Last year, Isaiah 41:10 showed up on Bible app search engines as the most sought after verse of the year. People maybe punched in keywords like hope, and counsel for the future. The verse promises: “do not fear, for I am with you; do not be dismayed, for I am your God. I will strengthen you and help you; I will uphold you with my righteous right hand.” The message “do not fear” shows up time and again in the Bible, and I believe its advice should be taken to heart.
“Do not fear” does not mean to live carelessly with your eyes closed. Canadian author Michael D. O’Brien tells a story in his book “A Landscape with Dragons” where his young son was afraid of monsters in his room. He considered telling his son that monsters do not exist. He asked his son to draw what scared him, and his son illustrated a very evil-looking dragon. The dragon is a universal archetype but that does not mean that its threat is imaginary. Rather, the dragon archetype adds flesh to what we sense but cannot make out clearly; that evil is real. He concludes “It is good that our children fear dragons, for in their fearing, they can learn to overcome fear with courage”. Dragons can be defeated.

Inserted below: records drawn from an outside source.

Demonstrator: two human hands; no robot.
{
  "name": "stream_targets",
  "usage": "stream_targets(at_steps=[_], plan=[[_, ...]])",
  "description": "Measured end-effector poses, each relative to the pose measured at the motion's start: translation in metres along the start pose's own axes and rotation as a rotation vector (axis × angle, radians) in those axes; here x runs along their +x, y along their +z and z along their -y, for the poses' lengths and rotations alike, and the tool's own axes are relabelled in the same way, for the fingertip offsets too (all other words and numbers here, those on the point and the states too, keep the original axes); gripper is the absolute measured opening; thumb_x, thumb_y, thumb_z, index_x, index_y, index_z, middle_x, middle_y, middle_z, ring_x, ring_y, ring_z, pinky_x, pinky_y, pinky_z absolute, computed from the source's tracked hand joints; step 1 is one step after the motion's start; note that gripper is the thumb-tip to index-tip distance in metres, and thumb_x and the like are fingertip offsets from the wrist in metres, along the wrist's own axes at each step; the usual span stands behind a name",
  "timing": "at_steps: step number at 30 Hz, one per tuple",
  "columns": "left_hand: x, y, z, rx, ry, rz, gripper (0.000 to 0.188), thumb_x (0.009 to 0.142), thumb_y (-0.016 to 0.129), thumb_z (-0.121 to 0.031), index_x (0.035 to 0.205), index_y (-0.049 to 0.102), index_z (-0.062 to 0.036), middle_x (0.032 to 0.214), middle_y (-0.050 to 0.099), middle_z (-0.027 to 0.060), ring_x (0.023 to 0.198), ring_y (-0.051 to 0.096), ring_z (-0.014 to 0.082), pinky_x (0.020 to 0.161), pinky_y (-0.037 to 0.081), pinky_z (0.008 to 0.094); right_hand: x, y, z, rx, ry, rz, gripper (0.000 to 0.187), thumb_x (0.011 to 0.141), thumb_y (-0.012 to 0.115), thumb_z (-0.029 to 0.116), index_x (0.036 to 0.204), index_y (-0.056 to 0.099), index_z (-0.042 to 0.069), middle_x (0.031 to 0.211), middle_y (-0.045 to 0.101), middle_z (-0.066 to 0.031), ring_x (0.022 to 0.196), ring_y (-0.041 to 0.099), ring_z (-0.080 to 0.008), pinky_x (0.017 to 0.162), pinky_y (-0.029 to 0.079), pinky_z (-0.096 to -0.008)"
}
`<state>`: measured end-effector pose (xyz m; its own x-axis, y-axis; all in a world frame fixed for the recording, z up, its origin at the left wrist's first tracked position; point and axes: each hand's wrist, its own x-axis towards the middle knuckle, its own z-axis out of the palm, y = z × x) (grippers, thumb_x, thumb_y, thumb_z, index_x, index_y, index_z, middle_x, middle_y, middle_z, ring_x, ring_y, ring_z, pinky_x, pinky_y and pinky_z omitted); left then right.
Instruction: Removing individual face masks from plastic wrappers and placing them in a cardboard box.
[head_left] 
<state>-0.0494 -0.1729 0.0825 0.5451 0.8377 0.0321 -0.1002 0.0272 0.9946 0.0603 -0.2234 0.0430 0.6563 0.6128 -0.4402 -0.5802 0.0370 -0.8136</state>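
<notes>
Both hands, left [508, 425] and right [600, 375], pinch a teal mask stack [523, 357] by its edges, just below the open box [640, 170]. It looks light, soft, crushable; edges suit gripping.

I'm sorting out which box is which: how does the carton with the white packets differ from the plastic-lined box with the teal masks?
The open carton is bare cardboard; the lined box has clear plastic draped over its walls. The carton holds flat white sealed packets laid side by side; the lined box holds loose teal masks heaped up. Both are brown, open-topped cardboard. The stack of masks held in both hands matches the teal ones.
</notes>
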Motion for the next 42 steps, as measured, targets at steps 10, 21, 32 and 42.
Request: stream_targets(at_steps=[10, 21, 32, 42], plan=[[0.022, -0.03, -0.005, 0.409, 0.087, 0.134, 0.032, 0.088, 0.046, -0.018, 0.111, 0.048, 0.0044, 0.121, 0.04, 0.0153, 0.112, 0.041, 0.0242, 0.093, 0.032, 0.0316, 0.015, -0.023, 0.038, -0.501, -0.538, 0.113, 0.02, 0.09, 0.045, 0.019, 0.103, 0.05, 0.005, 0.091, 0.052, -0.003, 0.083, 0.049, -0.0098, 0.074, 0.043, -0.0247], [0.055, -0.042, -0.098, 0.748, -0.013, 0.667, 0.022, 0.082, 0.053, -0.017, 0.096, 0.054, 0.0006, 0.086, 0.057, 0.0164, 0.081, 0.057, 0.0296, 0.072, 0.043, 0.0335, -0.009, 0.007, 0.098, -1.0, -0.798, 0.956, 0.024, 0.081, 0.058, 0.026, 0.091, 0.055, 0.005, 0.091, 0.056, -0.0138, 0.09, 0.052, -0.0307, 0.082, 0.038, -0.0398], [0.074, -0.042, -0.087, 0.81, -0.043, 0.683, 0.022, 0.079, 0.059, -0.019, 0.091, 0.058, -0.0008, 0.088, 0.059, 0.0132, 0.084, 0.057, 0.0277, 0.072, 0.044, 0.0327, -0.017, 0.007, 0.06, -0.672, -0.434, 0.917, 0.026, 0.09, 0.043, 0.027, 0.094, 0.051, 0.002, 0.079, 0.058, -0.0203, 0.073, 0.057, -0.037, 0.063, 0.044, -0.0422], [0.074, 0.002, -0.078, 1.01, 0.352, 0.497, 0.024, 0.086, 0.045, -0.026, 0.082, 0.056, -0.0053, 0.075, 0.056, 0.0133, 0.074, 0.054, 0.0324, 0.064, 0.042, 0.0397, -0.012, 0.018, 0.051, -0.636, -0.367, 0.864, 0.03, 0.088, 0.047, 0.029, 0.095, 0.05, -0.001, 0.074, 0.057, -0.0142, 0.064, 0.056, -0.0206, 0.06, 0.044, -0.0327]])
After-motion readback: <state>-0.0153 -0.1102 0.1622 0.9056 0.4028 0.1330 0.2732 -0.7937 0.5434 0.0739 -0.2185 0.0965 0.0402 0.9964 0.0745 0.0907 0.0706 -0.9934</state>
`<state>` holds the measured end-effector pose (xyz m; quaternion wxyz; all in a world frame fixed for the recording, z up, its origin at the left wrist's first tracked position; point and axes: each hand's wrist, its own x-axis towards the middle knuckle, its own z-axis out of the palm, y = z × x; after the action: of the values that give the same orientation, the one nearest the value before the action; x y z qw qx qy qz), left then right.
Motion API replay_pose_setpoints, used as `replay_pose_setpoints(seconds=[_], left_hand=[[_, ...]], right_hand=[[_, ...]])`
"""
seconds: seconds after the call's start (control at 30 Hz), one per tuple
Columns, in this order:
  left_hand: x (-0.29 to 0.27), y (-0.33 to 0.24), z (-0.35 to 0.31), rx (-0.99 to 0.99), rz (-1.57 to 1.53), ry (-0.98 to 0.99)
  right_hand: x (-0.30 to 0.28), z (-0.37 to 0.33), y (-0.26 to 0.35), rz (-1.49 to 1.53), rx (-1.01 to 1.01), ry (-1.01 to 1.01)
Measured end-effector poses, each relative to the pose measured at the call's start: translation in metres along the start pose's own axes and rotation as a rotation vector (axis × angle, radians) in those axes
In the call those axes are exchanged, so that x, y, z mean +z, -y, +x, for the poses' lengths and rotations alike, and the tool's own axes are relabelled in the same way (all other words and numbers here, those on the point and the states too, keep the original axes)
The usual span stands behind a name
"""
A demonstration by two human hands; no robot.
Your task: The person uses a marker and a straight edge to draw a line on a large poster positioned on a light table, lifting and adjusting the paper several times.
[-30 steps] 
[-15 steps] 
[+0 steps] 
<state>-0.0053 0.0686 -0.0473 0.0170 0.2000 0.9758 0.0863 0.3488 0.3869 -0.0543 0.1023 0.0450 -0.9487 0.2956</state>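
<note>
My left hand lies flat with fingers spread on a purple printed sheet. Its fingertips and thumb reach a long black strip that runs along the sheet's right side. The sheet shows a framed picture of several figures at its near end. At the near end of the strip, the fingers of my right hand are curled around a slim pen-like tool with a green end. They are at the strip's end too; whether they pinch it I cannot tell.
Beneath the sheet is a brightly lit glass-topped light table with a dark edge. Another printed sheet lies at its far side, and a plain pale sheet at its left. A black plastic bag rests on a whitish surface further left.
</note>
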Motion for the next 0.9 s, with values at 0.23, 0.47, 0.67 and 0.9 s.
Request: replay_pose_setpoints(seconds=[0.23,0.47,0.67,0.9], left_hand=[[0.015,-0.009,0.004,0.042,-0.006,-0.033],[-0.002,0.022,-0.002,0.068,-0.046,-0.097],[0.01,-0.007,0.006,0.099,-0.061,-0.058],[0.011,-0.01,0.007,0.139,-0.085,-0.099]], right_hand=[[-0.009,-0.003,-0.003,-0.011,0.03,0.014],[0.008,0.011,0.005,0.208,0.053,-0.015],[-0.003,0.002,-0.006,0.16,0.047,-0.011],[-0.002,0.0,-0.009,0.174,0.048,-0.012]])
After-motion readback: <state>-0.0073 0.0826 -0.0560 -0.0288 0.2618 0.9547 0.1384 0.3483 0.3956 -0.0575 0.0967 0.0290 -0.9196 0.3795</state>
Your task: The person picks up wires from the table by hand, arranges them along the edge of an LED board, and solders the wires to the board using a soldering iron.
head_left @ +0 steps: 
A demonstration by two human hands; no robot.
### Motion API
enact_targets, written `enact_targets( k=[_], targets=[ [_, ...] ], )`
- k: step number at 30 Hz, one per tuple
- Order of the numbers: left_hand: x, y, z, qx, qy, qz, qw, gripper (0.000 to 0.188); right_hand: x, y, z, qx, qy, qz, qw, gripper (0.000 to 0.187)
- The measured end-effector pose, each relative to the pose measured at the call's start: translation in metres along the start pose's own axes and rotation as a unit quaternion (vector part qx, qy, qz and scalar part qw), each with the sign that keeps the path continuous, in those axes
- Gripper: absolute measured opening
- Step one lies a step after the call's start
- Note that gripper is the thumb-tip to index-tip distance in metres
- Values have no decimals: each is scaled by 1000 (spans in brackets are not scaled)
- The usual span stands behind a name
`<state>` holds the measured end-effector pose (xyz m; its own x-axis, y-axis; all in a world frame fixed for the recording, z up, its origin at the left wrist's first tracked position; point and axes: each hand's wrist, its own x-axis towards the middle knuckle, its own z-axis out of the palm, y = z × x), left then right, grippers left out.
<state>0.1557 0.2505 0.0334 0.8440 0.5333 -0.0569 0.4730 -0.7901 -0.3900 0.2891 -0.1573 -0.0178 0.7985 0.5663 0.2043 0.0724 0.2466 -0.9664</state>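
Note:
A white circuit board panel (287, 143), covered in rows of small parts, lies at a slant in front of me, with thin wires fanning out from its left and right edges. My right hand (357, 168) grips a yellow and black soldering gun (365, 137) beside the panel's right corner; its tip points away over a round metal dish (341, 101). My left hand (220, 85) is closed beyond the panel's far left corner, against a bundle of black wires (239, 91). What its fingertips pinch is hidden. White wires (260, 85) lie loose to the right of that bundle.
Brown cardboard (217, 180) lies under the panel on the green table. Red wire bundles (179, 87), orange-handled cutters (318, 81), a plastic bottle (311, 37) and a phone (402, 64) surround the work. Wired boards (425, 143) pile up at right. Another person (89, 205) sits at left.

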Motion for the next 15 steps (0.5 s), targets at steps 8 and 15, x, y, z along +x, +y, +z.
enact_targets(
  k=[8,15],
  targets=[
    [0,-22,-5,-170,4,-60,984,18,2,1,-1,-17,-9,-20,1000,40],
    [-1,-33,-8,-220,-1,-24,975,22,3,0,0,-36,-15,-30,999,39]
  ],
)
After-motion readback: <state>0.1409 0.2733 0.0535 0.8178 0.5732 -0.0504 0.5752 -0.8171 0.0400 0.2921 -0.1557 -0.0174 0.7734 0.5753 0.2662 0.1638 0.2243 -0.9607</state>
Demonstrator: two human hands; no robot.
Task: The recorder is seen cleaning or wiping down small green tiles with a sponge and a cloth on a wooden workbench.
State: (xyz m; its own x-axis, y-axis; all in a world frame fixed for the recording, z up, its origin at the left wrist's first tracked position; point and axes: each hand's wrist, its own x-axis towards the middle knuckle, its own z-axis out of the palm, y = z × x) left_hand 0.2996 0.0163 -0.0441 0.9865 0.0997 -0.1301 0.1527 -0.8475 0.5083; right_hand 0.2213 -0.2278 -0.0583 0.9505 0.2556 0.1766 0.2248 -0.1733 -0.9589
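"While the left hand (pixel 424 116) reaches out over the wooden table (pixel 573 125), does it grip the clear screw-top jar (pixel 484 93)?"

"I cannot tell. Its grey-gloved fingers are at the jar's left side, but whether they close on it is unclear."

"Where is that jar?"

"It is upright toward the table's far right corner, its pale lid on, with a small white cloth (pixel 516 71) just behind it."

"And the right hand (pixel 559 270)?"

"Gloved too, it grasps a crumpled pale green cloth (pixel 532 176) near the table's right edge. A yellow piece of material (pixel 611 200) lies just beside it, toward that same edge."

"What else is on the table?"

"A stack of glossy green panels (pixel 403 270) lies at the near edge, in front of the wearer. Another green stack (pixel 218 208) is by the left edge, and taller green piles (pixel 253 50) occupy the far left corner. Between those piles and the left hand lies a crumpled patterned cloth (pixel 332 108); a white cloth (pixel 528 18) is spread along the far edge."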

Revelation 12: 7-11 tells this story: Then war broke out in heaven. Michael and his angels fought against the dragon, and the dragon and his angels fought back. But he was not strong enough, and they lost their place in heaven. The great dragon was hurled down—that ancient serpent called the devil, or Satan, who leads the whole world astray. He was hurled to the earth, and his angels with him. Then I heard a loud voice in heaven say: “Now have come the salvation and the power and the kingdom of our God, and the authority of his Messiah. For the accuser of our brothers and sisters, who accuses them before our God day and night, has been hurled down. They triumphed over him by the blood of the Lamb and by the word of their testimony.”
I am wary looking out into the future, that I see things clearly. It is not the same thing as being fearful. I hope that seeing clearly makes me prudent and careful. I hope it reminds me to look for good and worthy things to fill my thoughts, things that will help and strengthen me – and equip me for living. That “evil day” the Bible talks about just may have arrived and we all could use some help.
There are some standbys that should not be forgotten. Leaning on ancient scripture which talks about a faithful and unchanging God is one of those. Isaiah 30:21 tells us, “And your ears shall hear a word behind you, saying, ‘This is the way, walk in it,’ when you turn to the right or when you turn to the left.” It’s the voice of our maker and our defender, words that are good to heed in uncertain times.